EXERCISE OBJECTIVE:
Your response should be the complete listing, copied exactly.

PROVIDED MATERIAL:
_ _ _

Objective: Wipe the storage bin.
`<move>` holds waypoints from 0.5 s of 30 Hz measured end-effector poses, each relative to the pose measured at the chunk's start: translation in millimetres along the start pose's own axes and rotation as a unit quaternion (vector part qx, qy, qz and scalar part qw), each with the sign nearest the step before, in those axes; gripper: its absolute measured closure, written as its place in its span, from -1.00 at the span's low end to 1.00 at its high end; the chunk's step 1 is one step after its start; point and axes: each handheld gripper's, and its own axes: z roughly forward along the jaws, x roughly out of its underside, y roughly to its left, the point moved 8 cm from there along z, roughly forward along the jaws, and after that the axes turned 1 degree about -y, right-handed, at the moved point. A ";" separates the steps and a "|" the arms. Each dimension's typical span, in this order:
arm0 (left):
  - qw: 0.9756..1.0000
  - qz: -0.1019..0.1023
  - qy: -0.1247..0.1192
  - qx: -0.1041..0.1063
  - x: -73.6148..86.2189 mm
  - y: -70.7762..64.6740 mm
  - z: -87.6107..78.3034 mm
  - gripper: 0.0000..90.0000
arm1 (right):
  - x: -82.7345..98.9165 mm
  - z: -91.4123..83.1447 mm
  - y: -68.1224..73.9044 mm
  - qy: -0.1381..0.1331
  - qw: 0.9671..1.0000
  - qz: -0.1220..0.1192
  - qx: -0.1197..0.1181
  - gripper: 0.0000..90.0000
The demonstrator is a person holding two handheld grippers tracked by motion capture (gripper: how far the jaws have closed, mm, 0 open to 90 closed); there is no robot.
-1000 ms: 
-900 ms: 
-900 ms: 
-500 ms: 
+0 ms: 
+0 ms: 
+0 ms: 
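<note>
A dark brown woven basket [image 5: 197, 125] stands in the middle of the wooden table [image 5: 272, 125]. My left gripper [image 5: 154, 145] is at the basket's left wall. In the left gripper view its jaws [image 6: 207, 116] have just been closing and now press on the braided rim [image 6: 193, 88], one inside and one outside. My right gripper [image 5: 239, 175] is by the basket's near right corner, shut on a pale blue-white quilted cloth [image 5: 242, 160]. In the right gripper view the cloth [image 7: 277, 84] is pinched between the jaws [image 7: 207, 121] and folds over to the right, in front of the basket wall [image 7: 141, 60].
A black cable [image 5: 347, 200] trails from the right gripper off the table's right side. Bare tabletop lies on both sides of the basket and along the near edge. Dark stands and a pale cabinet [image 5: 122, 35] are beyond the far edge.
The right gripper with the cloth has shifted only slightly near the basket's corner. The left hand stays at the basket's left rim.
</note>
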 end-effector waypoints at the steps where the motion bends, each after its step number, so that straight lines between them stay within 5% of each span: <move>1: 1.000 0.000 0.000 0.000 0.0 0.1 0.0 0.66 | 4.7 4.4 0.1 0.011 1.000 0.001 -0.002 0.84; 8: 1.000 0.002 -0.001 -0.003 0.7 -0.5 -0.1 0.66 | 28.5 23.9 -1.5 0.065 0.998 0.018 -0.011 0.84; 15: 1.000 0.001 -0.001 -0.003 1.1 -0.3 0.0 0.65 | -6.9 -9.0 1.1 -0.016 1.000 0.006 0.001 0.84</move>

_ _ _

ANSWER BELOW:
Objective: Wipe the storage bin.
`<move>` holds waypoints from 0.5 s of 30 Hz measured end-effector poses, each relative to the pose measured at the chunk's start: translation in millimetres along the start pose's own axes and rotation as a unit quaternion (vector part qx, qy, qz and scalar part qw), each with the sign nearest the step before, in those axes; gripper: its absolute measured closure, written as its place in its span, from -1.00 at the span's low end to 1.00 at its high end; the chunk's step 1 is one step after its start; point and axes: each handheld gripper's, and its own axes: z roughly forward along the jaws, x roughly out of its underside, y roughly to its left, the point moved 8 cm from there along z, roughly forward along the jaws, and after that the axes turned 1 degree about -y, right-handed, at the moved point. A ";" separates the steps and a "|" the arms. Each dimension's typical span, in this order:
arm0 (left):
  - qw: 0.9756..1.0000
  - qz: -0.1019..0.1023
  - qy: -0.1247..0.1192
  - qx: -0.1041..0.1063
  - x: -73.6148..86.2189 mm
  - y: -70.7762..64.6740 mm
  - z: -87.6107..78.3034 mm
  - gripper: 0.0000..90.0000
arm1 (right):
  - x: -82.7345..98.9165 mm
  - z: -91.4123..83.1447 mm
  - y: -68.1224..73.9044 mm
  - qy: -0.1381..0.1331
  - qw: 0.9671..1.0000
  - qz: -0.1220..0.1192
  - qx: -0.1197..0.1181
  - gripper: 0.0000..90.0000
The demonstrator is a person holding two handheld grippers tracked by motion capture (gripper: how far the jaws have closed, mm, 0 open to 90 closed); there is no robot.
-1000 ms: 
-900 ms: 
-900 ms: 
-500 ms: 
+0 ms: 
+0 ms: 
+0 ms: 
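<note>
A dark brown woven basket [image 5: 197, 125] stands in the middle of the wooden table [image 5: 272, 125]. My left gripper [image 5: 154, 145] is at the basket's left wall. In the left gripper view its jaws [image 6: 207, 116] have just been closing and now press on the braided rim [image 6: 193, 88], one inside and one outside. My right gripper [image 5: 239, 175] is by the basket's near right corner, shut on a pale blue-white quilted cloth [image 5: 242, 160]. In the right gripper view the cloth [image 7: 277, 84] is pinched between the jaws [image 7: 207, 121] and folds over to the right, in front of the basket wall [image 7: 141, 60].
A black cable [image 5: 347, 200] trails from the right gripper off the table's right side. Bare tabletop lies on both sides of the basket and along the near edge. Dark stands and a pale cabinet [image 5: 122, 35] are beyond the far edge.
The right gripper with the cloth has shifted only slightly near the basket's corner. The left hand stays at the basket's left rim.
</note>
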 end-effector waypoints at the steps where the motion bends, each after its step number, so that straight lines between them stay within 5% of each span: <move>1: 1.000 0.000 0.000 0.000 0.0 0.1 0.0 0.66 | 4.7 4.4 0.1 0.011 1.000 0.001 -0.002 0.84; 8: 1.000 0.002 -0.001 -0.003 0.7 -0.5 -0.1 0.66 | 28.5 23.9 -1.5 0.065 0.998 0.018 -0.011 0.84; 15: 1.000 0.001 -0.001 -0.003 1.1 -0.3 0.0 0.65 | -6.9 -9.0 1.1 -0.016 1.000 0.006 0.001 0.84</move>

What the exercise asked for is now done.